Whats black and runs really fast? Usain Bolt

What did Jim do after the police gave him a ticket? He followed them home and used their children's limbs to rape them.

A bartender walks into a bar. He serves alcohol for a living.

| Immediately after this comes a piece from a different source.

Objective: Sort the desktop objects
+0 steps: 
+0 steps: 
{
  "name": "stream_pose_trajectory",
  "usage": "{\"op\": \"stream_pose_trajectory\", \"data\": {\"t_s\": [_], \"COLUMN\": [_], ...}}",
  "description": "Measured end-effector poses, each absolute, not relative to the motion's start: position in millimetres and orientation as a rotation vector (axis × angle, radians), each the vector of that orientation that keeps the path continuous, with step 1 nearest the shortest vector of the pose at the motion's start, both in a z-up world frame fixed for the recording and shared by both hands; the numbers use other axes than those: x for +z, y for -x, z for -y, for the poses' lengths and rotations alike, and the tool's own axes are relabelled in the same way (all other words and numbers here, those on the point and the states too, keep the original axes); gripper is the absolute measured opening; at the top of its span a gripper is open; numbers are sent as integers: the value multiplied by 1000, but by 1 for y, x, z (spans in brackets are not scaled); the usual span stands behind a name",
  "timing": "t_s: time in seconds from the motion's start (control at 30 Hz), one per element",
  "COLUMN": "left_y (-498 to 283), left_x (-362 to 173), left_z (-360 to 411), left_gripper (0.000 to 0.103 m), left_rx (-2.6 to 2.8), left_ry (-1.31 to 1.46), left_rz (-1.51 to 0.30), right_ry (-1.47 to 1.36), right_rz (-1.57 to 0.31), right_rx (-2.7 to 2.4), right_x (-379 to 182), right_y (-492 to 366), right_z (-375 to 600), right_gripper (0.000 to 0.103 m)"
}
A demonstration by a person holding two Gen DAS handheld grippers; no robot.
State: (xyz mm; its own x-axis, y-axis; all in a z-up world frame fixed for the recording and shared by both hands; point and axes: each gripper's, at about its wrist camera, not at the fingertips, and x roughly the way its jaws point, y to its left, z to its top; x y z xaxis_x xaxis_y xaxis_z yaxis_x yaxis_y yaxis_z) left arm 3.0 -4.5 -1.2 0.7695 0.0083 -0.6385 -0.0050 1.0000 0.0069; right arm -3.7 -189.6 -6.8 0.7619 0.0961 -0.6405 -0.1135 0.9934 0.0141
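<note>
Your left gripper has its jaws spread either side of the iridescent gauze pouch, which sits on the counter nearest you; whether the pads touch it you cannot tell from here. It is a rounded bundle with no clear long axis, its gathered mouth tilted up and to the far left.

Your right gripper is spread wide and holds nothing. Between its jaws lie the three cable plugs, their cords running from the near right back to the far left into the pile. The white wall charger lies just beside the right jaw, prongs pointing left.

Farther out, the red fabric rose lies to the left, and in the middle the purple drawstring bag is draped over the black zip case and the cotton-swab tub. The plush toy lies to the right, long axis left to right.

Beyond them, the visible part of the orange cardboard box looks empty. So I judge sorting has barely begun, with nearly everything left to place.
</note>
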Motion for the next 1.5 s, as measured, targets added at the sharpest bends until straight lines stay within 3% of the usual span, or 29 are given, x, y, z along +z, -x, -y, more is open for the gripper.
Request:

why did the women have to black eyes? obviously because her husband hit her because he wanted a sandwich and he slapped the bitch and told her to get in the kitchen!

I like my coffe like my women Without a Penis

why do muslims always turn to their left? Because they don't have their rights.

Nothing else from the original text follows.